Sunday, Oct. 5, 1913.
My dear friend Tom:
No doubt you must think me a great big baby for the way I acted while in your presence this afternoon. I had no idea that you would call upon me so soon after your release, although I hardly think it would of made any difference whether it had of been a week from this afternoon; I would have acted the same.
The week that I spent working by your side was the most pleasant as well as the most profitable one of my life, and God, how I hated to see you go.
But your lecture this A. M. in chapel was the most wonderful I ever heard. Many was the heart that cried out its thankfulness to God for sending you into us, and many a silent promise was made to the cause for which you gave up a week of your happiness and freedom to solve.
And Tom, you have made a new man of me, and all that I ask and crave for is the chance to assist you in your works.
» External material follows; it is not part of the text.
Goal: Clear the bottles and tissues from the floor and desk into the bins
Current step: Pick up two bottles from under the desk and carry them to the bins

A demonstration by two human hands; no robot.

I would willingly remain behind these “sombrous walls” for the rest of my life for this chance. I know and feel that I can do good here, for there are a good many in here that knows me by reputation; and if I could only get them under my thumb and show them that it does not pay to be a gangist or a crook, or a tough in or out of prison. As I told you to-day, I have no self-motive for asking this request; for if successful I know and feel that the reward which awaits you in the hereafter mayhap awaits me also; and I am willing to sacrifice my freedom and my all in order to gain the opportunity of once more meeting face to face and embracing my good, dear mother whom I know is now in Heaven awaiting and praying for me.
To-morrow, Monday, Oct. 6, I shall request one of the boys in the basket-shop to draw up a resolution pledging our loyalty to your cause; and I shall ask only those who are sincere to sign it. After this has been done I am going to ask our Warden for permission to start a Tom Brown League; its members to be men who have never been punished. Tom, I hope that you and your fellow-commissioners as well as Supt. Riley and Warden Rattigan will approve of this, for I am sure that such a League will bring forth good results. I have associated so many years among the class of men in this prison that I believe them to be part of my very being; and that is why I have so much confidence in the success of a Tom Brown League.
Trusting that God and his blessed Son shall watch over you and yours, and that he may spare and give you and your co-workers strength to carry out your plans, is the sincere wish of one of your boys.